Corey Raymond

Current position
- Title: Defensive backs coach
- Team: LSU
- Conference: SEC

Biographical details
- Born: September 28, 1969 (age 56) New Iberia, Louisiana, U.S.

Playing career
- 1987–1991: LSU
- 1992–1994: New York Giants
- 1995: Jacksonville Jaguars*
- 1995–1997: Detroit Lions
- 1999: San Diego Chargers*
- Position: Cornerback

Coaching career (HC unless noted)
- 2003: New Iberia Senior HS (LA) (DB)
- 2004–2005: Westgate HS (LA) (DC/S&C)
- 2006: LSU (Intern)
- 2007–2008: LSU (Asst S&C)
- 2009–2010: Utah State (CB)
- 2011: Nebraska (DB)
- 2012–2017: LSU (DB/AHC)
- 2017–2019: LSU (CB)
- 2020–2021: LSU (CB/RC)
- 2022: Florida (AHC/CB)
- 2023: Florida (AHC/DB)
- 2024-present: LSU (CB)

Accomplishments and honors

Championships
- CFP National Champion (2020);

= Corey Raymond =

American football player and coach (born 1969)
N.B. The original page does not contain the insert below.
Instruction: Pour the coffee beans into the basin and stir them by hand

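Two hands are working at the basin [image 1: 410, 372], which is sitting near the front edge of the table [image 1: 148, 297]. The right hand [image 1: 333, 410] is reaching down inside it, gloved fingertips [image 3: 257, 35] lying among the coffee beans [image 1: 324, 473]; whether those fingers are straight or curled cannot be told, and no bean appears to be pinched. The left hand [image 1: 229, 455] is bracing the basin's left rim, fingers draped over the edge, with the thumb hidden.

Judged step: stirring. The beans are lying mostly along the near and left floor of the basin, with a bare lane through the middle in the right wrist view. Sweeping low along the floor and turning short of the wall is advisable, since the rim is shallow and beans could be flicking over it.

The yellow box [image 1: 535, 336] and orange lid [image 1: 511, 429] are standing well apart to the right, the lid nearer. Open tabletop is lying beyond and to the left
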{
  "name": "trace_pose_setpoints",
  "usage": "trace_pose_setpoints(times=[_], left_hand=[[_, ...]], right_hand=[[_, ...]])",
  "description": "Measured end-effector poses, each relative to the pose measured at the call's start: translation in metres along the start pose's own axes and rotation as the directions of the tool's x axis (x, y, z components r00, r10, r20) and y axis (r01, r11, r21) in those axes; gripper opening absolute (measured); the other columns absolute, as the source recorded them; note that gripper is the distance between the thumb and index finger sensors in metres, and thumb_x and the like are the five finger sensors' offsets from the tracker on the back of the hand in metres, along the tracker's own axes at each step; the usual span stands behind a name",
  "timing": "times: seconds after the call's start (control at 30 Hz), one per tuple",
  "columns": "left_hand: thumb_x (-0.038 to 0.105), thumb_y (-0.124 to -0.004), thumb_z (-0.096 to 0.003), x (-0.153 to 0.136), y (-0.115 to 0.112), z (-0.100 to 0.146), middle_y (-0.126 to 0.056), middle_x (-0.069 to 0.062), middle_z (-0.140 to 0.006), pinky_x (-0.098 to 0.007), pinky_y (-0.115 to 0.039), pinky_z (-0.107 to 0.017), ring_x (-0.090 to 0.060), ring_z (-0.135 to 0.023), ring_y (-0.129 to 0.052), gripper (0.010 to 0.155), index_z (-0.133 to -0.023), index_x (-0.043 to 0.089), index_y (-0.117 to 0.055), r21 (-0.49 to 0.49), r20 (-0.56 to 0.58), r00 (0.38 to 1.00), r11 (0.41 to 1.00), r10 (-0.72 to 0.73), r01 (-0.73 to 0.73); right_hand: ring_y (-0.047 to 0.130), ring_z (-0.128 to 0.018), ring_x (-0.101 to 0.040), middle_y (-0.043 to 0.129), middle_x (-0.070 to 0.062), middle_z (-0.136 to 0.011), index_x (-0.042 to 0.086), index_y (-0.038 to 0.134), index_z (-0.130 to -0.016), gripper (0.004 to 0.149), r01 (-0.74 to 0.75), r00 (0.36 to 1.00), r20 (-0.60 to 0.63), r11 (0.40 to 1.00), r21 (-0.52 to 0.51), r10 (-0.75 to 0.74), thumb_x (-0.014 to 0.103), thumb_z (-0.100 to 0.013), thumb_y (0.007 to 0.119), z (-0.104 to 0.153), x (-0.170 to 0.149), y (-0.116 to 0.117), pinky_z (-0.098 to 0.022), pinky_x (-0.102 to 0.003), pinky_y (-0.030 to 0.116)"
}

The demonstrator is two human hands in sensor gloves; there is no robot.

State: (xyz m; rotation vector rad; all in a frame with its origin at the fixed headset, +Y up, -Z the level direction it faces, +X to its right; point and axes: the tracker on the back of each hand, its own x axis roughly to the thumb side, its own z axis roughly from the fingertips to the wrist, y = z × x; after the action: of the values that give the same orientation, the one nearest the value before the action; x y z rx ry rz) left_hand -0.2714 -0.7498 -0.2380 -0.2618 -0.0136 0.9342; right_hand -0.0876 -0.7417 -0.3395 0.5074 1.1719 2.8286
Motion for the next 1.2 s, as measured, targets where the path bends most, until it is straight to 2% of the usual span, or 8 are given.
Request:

Corey Raymond (born September 28, 1969) is an American football coach, and former player. He is currently the Defensive Backs coach at LSU.

==Playing career==
Raymond played cornerback at LSU before being signed by the New York Giants as an undrafted free agent in 1992. Raymond also played for the Detroit Lions.

==Coaching career==
Raymond began his coaching career in 2003 at his alma mater, New Iberia High School in New Iberia, Louisiana. He then moved to Westgate High School in Iberia Parish, Louisiana from 2004 to 2005.

Starting in 2006, Raymond moved to the college coaching ranks. He interned at his college alma mater, LSU. From 2007 to 2008, he was the assistant strength and conditioning coach at LSU. From 2009 to 2010, Raymond was the cornerbacks coach at Utah State. He was also the defensive backs coach for the Indiana Hoosiers during winter 2011, but did not coach during the regular season at Indiana. Raymond then became the Nebraska Cornhuskers secondary coach for the 2011 season.

In 2012, Raymond returned to LSU as the defensive backs coach and assistant head coach. In 2017, Raymond became cornerbacks coach with Bill Busch taking over as safeties coach. In 2020, Raymond received the additional title of recruiting coordinator at LSU.

He was announced as a part of Billy Napier’s Florida staff for 2022.

Florida parted ways with Raymond in November 2023. He was officially hired by LSU on January 16, 2024.